Project 2 - Data Modeling
For due date, see syllabus
Objective:
The purpose of this project is to provide you with experience in mapping between
phenomena in the real world (and data) and the possible distribution functions that can
model the data.
General Task:
You task is to compare a possible model for a random variable with data for the random
variable. This should seem familiar - it is what we were doing in class when we looked at
data concerning the number of hat wearing people and compared the data with the
predictions from a Geometric model.
Procedure:
Below, I have described the process for accomplishing the overall task. In addition, I
have indicated time estimates for each of the steps in the process. The time
estimates are based, in part, on your documenting your work in the report as you do it.
- Brainstorming Potential Random Variables (0.5 hours): Before committing
to a specific random variable, we would like you to generate a list of at least six
potential random variables. For each possible random variable, you should state the
definition of the random variable and suggest how data could be obtained (e.g., from the
web, through data collection, etc.). Your list should include at least three discrete
random variables and 3 continuous random variables.
- Identify the Random Variable for Study: Select a random variable from
your list of potential random variables. Ensure that your random variable is clearly
defined.
- Obtain data for the random variable: For the chosen random variable,
you should obtain some data. This could be done in at least two ways:
(a) Web repositories (0.5 hours): You might obtain this data by going to one of the web
sites containing data sets. The resource component of the course web page links to two
sites that contain numerous datasets. For example, I found the scores of all NCAA
basketball championship games (quarter-final, semi-finals, and finals) since 1935.

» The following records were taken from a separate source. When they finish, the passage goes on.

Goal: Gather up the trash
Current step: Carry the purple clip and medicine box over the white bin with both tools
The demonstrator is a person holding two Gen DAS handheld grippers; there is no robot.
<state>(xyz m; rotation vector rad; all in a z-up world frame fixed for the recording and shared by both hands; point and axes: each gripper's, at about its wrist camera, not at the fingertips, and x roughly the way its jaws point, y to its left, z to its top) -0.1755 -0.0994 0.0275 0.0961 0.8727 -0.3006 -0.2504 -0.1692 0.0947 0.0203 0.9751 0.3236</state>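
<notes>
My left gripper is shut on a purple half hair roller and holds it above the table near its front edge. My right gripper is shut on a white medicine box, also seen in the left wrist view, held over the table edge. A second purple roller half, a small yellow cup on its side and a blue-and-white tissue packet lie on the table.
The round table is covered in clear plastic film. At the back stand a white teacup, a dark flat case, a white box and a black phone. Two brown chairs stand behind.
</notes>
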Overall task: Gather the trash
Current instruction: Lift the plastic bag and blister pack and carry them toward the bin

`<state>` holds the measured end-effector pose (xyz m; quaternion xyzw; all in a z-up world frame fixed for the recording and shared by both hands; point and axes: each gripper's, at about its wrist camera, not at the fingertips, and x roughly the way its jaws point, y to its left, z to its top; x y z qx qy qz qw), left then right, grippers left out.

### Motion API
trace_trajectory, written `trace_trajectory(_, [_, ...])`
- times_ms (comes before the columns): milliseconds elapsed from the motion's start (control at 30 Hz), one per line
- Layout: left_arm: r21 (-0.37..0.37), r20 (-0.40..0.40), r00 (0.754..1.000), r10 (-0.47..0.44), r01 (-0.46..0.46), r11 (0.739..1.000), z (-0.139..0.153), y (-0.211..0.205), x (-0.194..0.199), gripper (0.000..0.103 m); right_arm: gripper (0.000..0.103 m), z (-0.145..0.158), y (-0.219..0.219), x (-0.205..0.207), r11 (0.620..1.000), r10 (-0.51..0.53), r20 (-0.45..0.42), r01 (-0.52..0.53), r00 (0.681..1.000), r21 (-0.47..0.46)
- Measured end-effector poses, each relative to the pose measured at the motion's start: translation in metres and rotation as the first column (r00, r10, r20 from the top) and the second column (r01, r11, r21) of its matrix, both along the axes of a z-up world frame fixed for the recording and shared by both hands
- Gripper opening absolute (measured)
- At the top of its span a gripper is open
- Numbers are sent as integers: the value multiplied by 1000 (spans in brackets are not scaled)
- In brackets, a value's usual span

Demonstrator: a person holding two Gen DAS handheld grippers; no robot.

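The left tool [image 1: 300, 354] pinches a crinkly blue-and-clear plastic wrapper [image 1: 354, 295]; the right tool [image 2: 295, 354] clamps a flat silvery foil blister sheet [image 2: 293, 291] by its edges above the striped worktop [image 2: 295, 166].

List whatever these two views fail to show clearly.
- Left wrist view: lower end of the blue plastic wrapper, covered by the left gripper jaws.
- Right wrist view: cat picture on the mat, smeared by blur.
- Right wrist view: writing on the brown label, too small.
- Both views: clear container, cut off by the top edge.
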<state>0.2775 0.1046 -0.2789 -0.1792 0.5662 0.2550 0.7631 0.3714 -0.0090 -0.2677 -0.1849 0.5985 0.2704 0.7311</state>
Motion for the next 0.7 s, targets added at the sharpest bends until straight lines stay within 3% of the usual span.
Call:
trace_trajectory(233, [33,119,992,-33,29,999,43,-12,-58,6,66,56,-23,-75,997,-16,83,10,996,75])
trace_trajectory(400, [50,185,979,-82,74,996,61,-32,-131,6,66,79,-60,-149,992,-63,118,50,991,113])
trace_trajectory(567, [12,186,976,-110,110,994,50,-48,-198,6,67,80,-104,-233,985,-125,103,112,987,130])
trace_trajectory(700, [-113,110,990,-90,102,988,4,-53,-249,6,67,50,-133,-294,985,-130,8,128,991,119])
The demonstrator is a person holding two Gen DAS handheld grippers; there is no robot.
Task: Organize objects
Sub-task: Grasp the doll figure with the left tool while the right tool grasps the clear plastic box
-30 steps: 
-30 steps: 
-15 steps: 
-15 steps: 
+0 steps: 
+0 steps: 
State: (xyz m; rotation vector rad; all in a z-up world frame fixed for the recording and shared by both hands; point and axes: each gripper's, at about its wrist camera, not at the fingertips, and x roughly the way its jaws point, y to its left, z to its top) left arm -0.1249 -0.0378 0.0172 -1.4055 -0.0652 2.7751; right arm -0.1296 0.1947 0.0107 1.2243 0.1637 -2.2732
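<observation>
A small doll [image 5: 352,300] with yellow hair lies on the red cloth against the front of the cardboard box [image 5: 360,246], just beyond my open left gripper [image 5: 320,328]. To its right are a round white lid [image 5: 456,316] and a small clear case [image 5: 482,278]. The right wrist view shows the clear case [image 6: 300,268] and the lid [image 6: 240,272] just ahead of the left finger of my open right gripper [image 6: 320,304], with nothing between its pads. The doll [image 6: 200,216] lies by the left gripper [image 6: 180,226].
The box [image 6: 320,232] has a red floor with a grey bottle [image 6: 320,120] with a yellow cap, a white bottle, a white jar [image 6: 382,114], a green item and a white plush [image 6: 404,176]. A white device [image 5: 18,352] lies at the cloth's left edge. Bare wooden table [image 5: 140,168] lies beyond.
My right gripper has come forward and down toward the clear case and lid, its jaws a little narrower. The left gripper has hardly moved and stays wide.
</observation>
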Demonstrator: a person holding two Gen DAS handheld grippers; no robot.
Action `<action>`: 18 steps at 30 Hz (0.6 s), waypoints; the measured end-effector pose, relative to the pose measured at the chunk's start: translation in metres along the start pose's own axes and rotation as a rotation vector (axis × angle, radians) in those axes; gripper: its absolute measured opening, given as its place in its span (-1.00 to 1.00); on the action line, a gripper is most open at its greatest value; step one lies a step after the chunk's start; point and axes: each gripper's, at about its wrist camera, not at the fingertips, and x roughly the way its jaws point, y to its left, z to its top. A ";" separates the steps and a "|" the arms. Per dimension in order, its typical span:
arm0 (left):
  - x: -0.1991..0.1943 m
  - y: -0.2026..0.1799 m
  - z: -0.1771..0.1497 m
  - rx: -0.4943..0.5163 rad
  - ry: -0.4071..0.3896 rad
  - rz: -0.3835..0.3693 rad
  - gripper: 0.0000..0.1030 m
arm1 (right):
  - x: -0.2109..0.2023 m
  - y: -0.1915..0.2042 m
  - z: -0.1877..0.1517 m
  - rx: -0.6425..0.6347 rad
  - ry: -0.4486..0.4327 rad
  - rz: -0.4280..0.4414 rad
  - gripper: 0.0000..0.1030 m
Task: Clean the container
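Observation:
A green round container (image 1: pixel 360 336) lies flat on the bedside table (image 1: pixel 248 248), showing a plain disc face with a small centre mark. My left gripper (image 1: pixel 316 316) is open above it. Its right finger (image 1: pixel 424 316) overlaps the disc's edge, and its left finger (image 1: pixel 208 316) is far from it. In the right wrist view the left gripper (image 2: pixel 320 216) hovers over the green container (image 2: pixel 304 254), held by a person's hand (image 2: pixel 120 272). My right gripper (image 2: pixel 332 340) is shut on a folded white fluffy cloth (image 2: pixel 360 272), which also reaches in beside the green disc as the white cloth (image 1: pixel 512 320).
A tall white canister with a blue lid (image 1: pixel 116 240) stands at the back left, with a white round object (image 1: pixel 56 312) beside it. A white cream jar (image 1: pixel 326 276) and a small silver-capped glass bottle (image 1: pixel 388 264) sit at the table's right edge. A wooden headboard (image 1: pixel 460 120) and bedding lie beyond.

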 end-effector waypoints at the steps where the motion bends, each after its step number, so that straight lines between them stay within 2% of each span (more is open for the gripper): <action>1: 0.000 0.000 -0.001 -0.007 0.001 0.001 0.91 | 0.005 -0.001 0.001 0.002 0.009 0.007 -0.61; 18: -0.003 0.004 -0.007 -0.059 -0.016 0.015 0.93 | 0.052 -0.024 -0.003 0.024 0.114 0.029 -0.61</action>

(b) Data Collection (1 hour): You might simply collect some data. For example, if you were
interested in the rate at which people enter the dining hall, you could record the number
of people entering the dining hall during two-minute intervals. You could obtain 30 data
points during a one-hour lunch.
- Describe the Data using Descriptive Statistics (1 hour): Describe the
data using the tools & concepts from chapter 2. At minimum, your description should
include a relative frequency diagram (a histogram variation), values for the sample mean
and variance, and a discussion of outliers.
- Propose and Develop a Model for the Random Variable (2 hours): Based on
the definition of the random variable and the characteristics of the data you collected,
identify a potential model for your data (e.g., Normal, Geometric, etc.) and explain your
choice. Present details of your model (e.g., a graph of the probability density function).
- Compare the Model and the Data (0.5 hours): Compare your model to your
data. Discuss how well the model fits to the data. Think about the following questions -
Where do the data and model agree? Where do the data and model disagree? What might
explain observed disparity?
- Write (1 hour). Write your report and submit it.
Report Guidelines:
You should submit a report describing your activities. Your report should contain the
exact sections described below. The point values that will be assigned to the sections are
listed to the right of the section title. Note that the report starts with step 1 of the
process -- the brainstorming results go in an appendix.
- Problem Statement (10): The problem statement should state the goal of
your modeling efforts. The statement should include the definition of the random variable.
In addition, you should provide one reason why we might want to model the random variable.
- Procedure (5): The procedure should describe the steps as you executed
them (e.g., how did you brainstorm, how did you do your analysis). It is particularly
important that you state how you obtained your data.
- Data Description (20): This section should include the results of your
descriptive analysis. See the comments earlier for details.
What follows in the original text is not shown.